Finie la promesse d’un changement de méthode et la « concertation apaisée ». Retour à la brutalité. Lundi 12 septembre, Emmanuel Macron a fait du Emmanuel Macron. À l’occasion de sa rencontre avec une centaine de journalistes de l’Association de la presse présidentielle, le chef de l’État a annoncé la couleur. La réforme des retraites, dont il avait annoncé l’entrée en vigueur à l’été 2023, doit se faire le plus vite possible. Pour cela, le président de la République a laissé planer la possibilité d’intégrer un allongement de l’âge de départ au projet de loi de finances de la Sécurité sociale (PLFSS) qui devrait être adopté en Conseil des ministres le 26 septembre et arriver à l’Assemblée nationale début octobre.

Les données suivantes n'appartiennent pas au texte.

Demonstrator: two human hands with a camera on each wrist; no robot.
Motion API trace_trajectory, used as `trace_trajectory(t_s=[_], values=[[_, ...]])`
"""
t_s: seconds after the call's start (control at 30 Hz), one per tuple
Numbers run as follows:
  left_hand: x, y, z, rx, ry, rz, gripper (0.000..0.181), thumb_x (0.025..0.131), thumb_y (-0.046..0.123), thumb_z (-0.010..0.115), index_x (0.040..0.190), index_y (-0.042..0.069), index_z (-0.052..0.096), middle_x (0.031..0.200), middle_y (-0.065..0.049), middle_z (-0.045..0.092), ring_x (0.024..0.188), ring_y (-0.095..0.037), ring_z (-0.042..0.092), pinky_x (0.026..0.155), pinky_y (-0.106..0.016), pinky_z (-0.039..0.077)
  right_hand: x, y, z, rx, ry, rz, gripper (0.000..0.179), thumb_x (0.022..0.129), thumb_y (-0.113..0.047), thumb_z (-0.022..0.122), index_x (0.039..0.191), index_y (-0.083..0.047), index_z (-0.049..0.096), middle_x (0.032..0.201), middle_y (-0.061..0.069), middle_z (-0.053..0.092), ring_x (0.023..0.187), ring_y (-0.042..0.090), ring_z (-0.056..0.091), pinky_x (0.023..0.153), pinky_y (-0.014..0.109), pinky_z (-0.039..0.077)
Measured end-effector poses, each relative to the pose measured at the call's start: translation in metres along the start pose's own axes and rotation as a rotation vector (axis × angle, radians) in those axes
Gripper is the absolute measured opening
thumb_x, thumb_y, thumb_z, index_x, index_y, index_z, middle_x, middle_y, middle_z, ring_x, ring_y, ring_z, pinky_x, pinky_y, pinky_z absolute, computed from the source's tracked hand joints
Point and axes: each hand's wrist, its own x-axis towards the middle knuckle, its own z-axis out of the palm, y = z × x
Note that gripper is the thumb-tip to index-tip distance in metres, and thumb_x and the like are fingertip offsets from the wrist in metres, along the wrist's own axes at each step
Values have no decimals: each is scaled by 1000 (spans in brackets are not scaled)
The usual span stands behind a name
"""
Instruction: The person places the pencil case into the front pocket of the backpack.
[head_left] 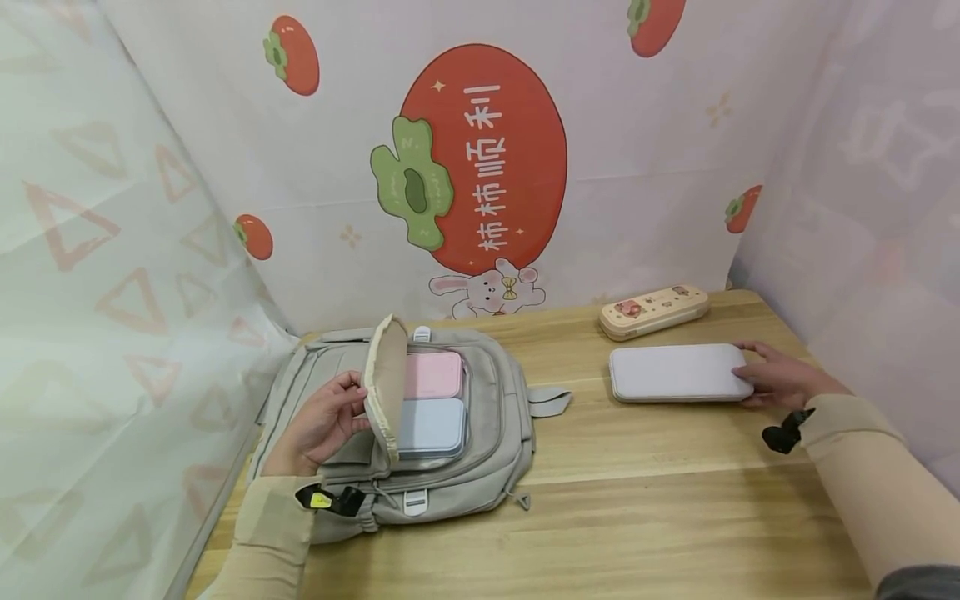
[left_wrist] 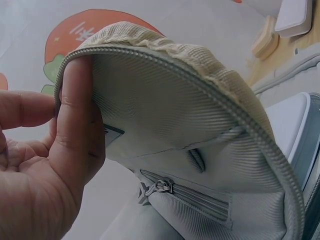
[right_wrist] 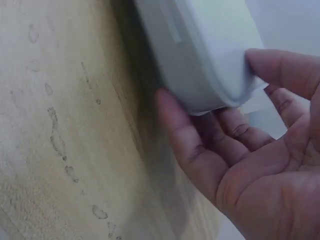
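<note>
A grey backpack [head_left: 487, 417] lies on the table at the left with its front pocket unzipped. My left hand [head_left: 327, 421] pinches the edge of the pocket flap [head_left: 386, 387] and holds it raised. Inside the pocket sit a pink case [head_left: 435, 375] and a light blue case [head_left: 432, 425], side by side. On the right, my right hand [head_left: 780, 377] grips the right end of a white case [head_left: 678, 372]. In the right wrist view, the thumb lies on the top of that case and the fingers curl round its end and underside.
A cream case with printed cartoon figures [head_left: 655, 312] lies behind the white one, near the table's back edge. A grey strap [head_left: 550, 401] sticks out from the backpack's right side. Printed cloth [head_left: 487, 167] hangs behind the wooden table [head_left: 600, 517].
</note>
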Motion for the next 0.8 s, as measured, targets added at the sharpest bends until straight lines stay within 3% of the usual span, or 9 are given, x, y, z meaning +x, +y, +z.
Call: trace_trajectory(t_s=[0.17, 0.33, 0.47, 0.67, 0.8], values=[[2, 2, 0, 12, 5, 7, 14, 110, 1, 40, 105, 7, 52, 98, -3, 66, 88, -10, 67, 72, -26, 58, -1, 4, 0, 115, 4, -60, 52, 110, -15, 50, 153, -21, 22, 99, 2, 62, 84, 13, 66, 73, 29, 56], [2, 3, 1, -8, -8, -1, 16, 110, 0, 40, 105, 7, 52, 98, -3, 66, 88, -11, 67, 72, -26, 58, -2, 8, 2, 158, -17, -110, 36, 108, -11, 53, 135, -29, 39, 101, 2, 61, 87, 14, 68, 77, 34, 60], [1, 2, 0, -24, -12, -2, 17, 110, -1, 38, 104, 7, 52, 97, -3, 66, 87, -11, 67, 71, -26, 58, -2, 10, 4, 196, -37, -103, 36, 108, -8, 53, 129, -33, 39, 106, 7, 57, 90, 18, 69, 83, 41, 60], [1, -1, -1, -27, 0, -1, 12, 110, 1, 42, 105, 6, 51, 96, -3, 66, 86, -11, 67, 71, -26, 58, -2, 11, 7, 207, -29, -105, 36, 108, -10, 54, 126, -38, 41, 105, 7, 57, 89, 18, 69, 82, 39, 61], [0, -2, -1, -24, 5, -1, 13, 110, 1, 42, 105, 6, 52, 97, -4, 66, 87, -11, 68, 70, -26, 58, -3, 7, 9, 217, -11, -109, 44, 109, -12, 52, 143, -34, 35, 103, 6, 58, 87, 16, 69, 81, 37, 61]])
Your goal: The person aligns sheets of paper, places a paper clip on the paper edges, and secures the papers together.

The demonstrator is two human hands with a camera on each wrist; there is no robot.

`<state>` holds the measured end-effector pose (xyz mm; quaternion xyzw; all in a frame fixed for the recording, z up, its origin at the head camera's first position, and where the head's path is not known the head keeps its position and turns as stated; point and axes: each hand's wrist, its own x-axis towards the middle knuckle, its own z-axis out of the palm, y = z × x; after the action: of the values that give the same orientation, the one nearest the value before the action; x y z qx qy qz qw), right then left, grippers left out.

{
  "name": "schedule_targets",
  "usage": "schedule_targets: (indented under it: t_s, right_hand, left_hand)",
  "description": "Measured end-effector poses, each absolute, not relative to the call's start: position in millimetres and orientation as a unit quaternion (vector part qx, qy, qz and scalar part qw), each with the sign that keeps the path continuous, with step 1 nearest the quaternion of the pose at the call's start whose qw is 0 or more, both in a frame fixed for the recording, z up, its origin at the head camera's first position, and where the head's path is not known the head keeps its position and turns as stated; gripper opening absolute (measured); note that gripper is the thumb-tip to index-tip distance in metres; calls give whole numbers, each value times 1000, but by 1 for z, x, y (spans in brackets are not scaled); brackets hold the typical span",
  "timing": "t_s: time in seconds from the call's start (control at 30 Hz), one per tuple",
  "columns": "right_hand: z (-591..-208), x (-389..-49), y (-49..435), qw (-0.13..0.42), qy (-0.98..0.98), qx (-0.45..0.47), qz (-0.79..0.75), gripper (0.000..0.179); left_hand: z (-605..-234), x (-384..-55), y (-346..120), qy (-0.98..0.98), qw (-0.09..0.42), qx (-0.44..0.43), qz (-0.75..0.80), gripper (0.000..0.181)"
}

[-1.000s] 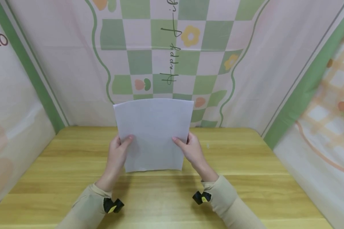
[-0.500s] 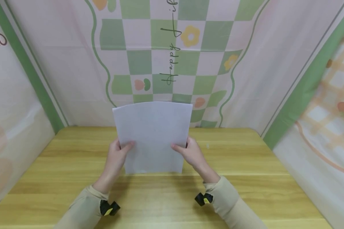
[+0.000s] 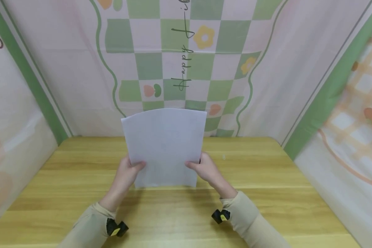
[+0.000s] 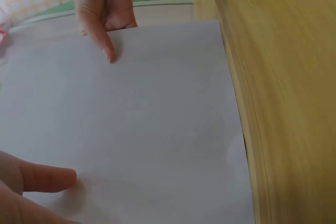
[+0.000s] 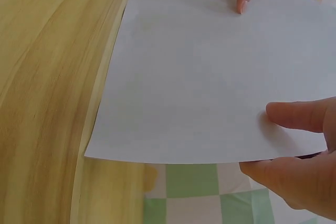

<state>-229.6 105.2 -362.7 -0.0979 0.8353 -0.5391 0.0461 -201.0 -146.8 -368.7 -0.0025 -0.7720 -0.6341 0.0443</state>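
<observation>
A white sheet of paper (image 3: 164, 144) stands nearly upright over the table, its top edge bowed and its lower edge at the tabletop. My left hand (image 3: 126, 174) grips its left side, thumb on the near face and fingers hidden behind. On the opposite side my right hand (image 3: 209, 172) holds the sheet the same way. Both thumbs press the blank face below mid-height. The right wrist view shows the right hand (image 5: 299, 156) with fingers behind the paper (image 5: 210, 72). In the left wrist view, the paper (image 4: 142, 114) has its lower edge along the wood.
The wooden table (image 3: 173, 217) spans the view below the hands. A small pale clip-like object (image 3: 224, 157) lies on it, right of the right hand. Behind hangs a curtain (image 3: 145, 65) with green checks, and more printed cloth (image 3: 356, 113) flanks the right side.
Both hands have slid down along the paper's sides while still holding it. The sheet's top edge is a little lower on the left and more bowed. The head view has shifted slightly.
</observation>
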Motion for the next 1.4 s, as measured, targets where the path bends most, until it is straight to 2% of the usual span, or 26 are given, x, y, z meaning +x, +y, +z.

Par ailleurs, il n’a pas exclu d’utiliser l’article 49,3 s’il n’obtient pas de majorité sur ce texte.
Ces déclarations tonitruantes ont précédé de quelques jours la publication par le Conseil d’orientation des retraites (COR) d’un rapport sur la trajectoire financière des régimes de retraite. Un rapport annonçant des déficits à venir sur lequel Emmanuel Macron compte surfer pour avancer sa réforme, quitte à tordre la réalité à son avantage.
Des déficits, mais pas de dépenses incontrôlées selon le COR
« Les résultats de ce rapport ne valident pas le bien-fondé des discours qui mettent en avant l’idée d’une dynamique non contrôlée des dépenses », affirme le Conseil d’orientation des retraites qui égratigne au passage les discours faussement alarmistes du camp présidentiel, qui ont laissé entendre que la réforme des retraites a pour objectif de sauver un système en danger de mort.

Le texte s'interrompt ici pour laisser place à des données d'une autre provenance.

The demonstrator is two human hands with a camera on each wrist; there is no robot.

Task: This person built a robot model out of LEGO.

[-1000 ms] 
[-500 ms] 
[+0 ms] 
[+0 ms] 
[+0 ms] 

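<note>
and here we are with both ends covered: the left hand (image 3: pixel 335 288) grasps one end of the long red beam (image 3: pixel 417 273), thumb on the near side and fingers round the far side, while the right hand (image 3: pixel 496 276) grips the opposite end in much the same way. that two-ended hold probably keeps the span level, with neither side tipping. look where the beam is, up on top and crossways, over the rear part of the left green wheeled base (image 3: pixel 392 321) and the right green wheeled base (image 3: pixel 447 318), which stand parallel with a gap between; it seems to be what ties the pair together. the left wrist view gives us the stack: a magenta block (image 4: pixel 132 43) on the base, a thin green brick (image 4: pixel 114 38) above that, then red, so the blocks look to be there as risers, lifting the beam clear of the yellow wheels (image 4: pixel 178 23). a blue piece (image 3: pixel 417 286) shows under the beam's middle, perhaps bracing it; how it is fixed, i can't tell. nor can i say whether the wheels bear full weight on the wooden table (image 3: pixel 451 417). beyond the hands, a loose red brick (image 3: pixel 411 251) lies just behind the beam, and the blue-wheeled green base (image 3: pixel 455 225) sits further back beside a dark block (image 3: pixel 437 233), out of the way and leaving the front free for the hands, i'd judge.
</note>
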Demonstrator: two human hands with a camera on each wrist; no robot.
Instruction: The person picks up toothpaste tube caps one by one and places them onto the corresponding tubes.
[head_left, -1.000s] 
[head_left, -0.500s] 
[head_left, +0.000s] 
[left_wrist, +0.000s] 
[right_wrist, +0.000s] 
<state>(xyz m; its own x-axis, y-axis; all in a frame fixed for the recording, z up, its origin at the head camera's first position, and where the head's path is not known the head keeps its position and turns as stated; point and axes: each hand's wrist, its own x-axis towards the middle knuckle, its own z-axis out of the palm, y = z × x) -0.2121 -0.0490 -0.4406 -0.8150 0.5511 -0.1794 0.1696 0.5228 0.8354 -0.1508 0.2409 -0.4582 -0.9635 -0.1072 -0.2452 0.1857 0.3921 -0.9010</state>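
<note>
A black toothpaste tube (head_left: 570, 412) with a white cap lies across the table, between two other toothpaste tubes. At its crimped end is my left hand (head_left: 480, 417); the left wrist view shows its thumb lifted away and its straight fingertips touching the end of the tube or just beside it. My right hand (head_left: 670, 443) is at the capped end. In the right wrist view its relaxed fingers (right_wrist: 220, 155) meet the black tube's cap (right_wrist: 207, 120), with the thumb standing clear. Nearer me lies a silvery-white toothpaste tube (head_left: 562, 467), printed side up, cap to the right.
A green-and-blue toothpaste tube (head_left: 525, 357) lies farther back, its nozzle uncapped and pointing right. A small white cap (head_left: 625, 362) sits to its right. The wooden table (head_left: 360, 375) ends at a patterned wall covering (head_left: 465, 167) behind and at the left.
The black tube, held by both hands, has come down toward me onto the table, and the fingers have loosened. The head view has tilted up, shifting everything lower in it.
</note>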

Pour autant, le COR projette des déficits jusqu’en 2030 ou 2050 selon les scénarios de croissance retenus. Mais rien d’abyssal ou d’insoutenable. Les dépenses resteraient maîtrisées au regard du pourcentage de la richesse produite. Correspondant à 13,8 % du PIB en 2021, ce pourcentage évoluerait marginalement à la hausse, puis à la baisse jusqu’à se fixer entre 12,1 % et 14,7 % du PIB en 2070.

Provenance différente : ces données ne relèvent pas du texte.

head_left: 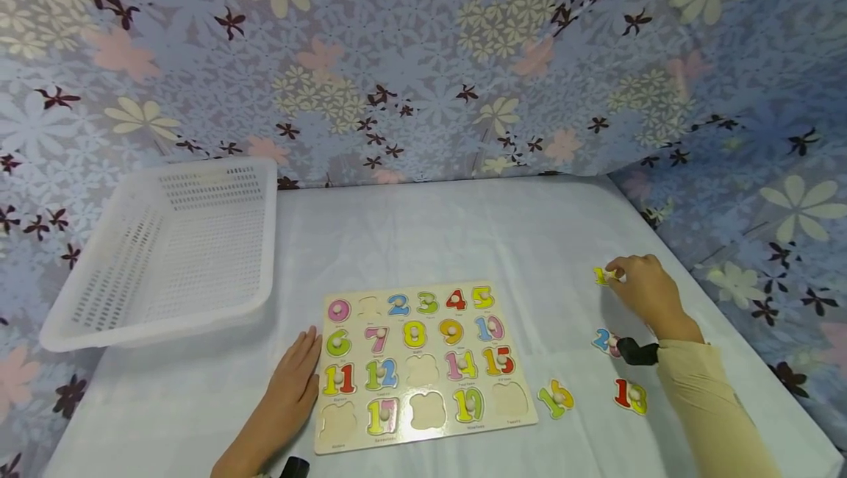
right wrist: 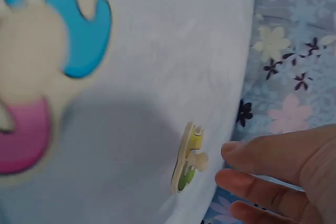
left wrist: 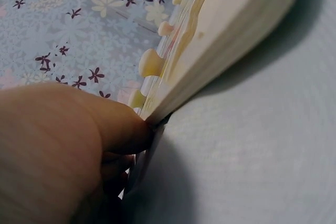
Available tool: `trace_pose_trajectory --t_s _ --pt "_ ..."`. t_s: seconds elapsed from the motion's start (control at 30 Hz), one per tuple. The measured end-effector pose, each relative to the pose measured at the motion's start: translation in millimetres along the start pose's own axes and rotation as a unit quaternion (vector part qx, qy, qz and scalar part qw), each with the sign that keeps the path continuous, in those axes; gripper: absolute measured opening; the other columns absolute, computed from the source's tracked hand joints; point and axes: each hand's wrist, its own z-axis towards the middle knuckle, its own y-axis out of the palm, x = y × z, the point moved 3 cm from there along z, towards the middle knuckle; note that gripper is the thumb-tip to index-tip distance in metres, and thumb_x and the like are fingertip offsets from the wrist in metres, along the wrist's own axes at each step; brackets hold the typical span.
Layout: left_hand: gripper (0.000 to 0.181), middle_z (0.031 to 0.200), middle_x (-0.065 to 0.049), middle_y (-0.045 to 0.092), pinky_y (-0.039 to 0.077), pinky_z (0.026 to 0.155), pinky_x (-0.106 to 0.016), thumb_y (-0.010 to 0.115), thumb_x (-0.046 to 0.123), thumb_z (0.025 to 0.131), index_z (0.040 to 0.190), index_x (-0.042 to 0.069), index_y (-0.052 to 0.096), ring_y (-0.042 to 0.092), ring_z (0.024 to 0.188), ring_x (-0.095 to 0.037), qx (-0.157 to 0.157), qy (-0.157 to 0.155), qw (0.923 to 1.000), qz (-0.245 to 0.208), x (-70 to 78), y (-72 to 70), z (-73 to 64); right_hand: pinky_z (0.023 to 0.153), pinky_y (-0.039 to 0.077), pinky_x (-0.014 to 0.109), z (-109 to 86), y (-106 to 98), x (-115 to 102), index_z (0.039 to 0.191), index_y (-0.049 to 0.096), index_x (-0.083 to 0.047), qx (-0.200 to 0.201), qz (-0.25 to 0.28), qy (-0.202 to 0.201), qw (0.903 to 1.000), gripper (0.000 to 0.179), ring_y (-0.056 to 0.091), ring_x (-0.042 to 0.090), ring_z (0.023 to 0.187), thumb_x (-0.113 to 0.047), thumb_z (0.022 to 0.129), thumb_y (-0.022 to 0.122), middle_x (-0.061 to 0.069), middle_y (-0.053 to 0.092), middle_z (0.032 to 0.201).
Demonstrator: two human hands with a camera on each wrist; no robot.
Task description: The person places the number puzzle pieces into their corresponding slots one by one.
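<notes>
My left hand [head_left: 291,382] rests with straight fingers along the left edge of a wooden number puzzle board [head_left: 426,410]. In the left wrist view its thumb [left wrist: 123,127] touches the board's edge. My right hand [head_left: 645,294] is over a small yellow-and-green number piece [right wrist: 189,158] at the right of the table. The right wrist view shows thumb and fingers spread, a small gap from that piece's wooden knob [right wrist: 198,160]. Below the hand lies a blue-and-pink 20 piece [head_left: 602,340], partly covered by the wrist camera.
A red-and-yellow number piece [head_left: 631,396] and a green-and-orange 16 piece [head_left: 556,398] lie right of the board. Several knobbed numbers sit in the board, among several bare recesses. A white plastic basket [head_left: 265,265] stands at the back left. Floral cloth [head_left: 397,59] hangs behind the table.
</notes>
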Motion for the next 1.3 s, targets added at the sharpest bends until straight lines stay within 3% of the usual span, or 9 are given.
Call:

Le COR annonce aussi des excédents en 2021 (900 millions d’euros) et en 2022 (3,2 milliards). En cause, le rebond économique et des créations d’emploi nombreuses qui permettent d’augmenter le montant des cotisations collectées. Même de courte durée, cette embellie laisse entrevoir ce que pourraient être les comptes des régimes de retraite sans les exonérations de cotisations sociales (9,7 milliards en 2019), non entièrement compensées par l’État, dont bénéficient de plus en plus largement les employeurs.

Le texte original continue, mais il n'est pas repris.